REQUIREMENT: Copy out the final stretch of the listing: the line that contains "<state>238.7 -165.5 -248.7" and all lines after it, exactly as they appear.

═══ DATA SEGMENT ═══

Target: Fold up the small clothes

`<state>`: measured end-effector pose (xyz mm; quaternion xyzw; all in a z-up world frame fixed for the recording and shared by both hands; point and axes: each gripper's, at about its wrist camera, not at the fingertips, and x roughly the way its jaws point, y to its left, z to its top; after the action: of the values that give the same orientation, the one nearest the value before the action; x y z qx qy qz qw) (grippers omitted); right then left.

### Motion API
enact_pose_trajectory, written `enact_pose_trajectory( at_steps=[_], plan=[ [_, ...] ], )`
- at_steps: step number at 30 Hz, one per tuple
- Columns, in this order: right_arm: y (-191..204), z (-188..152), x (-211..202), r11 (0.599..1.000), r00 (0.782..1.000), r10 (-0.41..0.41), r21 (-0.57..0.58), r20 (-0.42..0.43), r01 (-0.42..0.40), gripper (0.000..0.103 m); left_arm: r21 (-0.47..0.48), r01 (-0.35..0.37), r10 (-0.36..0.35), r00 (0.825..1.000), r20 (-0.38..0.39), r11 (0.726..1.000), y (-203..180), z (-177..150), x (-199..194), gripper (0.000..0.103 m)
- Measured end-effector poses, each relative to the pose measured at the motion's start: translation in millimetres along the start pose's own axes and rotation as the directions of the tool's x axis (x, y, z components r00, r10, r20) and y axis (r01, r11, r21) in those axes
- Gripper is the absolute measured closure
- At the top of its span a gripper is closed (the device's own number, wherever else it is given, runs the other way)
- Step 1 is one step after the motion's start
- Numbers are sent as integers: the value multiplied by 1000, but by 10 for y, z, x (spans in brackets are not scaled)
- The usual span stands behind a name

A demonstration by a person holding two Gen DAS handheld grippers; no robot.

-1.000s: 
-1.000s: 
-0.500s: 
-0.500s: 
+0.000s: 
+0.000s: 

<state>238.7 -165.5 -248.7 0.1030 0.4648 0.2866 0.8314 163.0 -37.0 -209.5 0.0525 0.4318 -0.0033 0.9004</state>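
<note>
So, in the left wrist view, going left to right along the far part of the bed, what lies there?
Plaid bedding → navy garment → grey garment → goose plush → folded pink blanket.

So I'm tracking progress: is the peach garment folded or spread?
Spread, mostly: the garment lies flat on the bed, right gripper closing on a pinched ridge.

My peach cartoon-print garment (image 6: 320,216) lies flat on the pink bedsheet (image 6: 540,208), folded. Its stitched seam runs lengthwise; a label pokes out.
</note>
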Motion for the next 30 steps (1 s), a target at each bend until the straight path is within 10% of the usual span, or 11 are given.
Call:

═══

EXERCISE RESULT:
<state>238.7 -165.5 -248.7 0.1030 0.4648 0.2866 0.8314 163.0 -37.0 -209.5 0.0525 0.4318 -0.0033 0.9004</state>
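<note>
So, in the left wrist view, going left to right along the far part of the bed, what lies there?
Plaid bedding → navy garment → grey garment → goose plush → folded pink blanket.

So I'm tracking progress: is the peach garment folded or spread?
Spread, mostly: the garment lies flat on the bed, right gripper closing on a pinched ridge.

My peach cartoon-print garment (image 6: 320,216) lies flat on the pink bedsheet (image 6: 540,208), folded. Its stitched seam runs lengthwise; a label pokes out.
</note>
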Motion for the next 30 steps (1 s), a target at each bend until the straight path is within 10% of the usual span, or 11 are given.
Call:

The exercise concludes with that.